Die Eurozone hat in den letzten drei Monaten des Jahres 2022 unerwartet ein Wachstum hingelegt, aber dies war größtenteils auf einen außergewöhnlich milden Winter und eine hervorragende Leistung Irlands zurückzuführen.

Und eine EZB-Umfrage ergab, dass die Banken den Zugang zu Krediten seit der Schuldenkrise von 2011 am stärksten eingeschränkt haben – normalerweise der Vorbote eines geringeren Wachstums und einer nachlassenden Inflation.

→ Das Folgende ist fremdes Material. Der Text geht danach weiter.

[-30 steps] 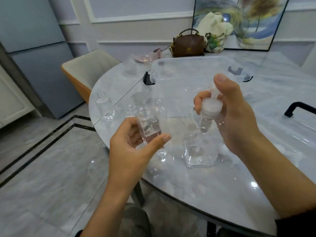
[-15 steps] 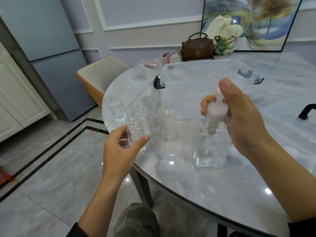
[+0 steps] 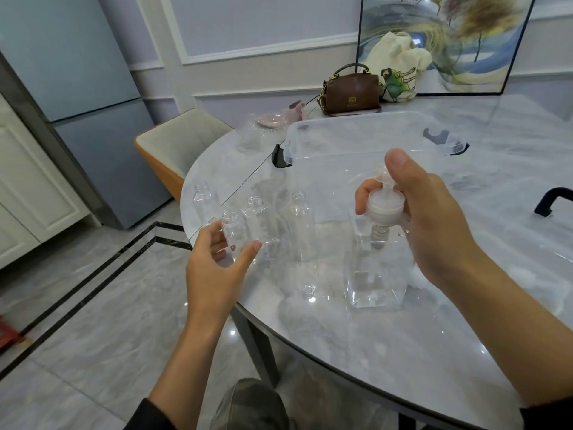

Für einige Beobachter bedeutete dies, dass die EZB klug wäre, sich nicht auf künftige geldpolitische Schritte festzulegen.

„In einem Umfeld mit so vielen exogenen Einflüssen wäre eine Forward Guidance ein Rezept für Enttäuschungen, die letztendlich die Glaubwürdigkeit der EZB beeinträchtigen könnten“, sagte Karsten Junius, Chefökonom bei J. Safra Sarasin.

Die Finanzmärkte erwarten, dass der Einlagensatz der EZB bis zum Sommer mit 3,5 % den höchsten Stand seit der Jahrhundertwende erreichen wird.

Die EZB wird auch offenbaren, wie genau sie den Multi-Billionen-Euro-Bestand an Anleihen in ihrer Bilanz reduzieren will, indem sie einige der Wertpapierkäufe, die sie während fast eines Jahrzehnts, als sie zu niedrig war, getätigt hat, um die Inflation anzukurbeln, rückgängig macht.

Barclays (LON:) Analysten schätzen, dass fällige Anleihen im Wert von 60 Milliarden Euro, die die EZB zwischen März und Juni nicht ersetzen wird, ungefähr gleichmäßig auf Staatsanleihen und andere Schuldtitel aufgeteilt werden, darunter Unternehmens- und Pfandbriefe sowie forderungsbesicherte Wertpapiere.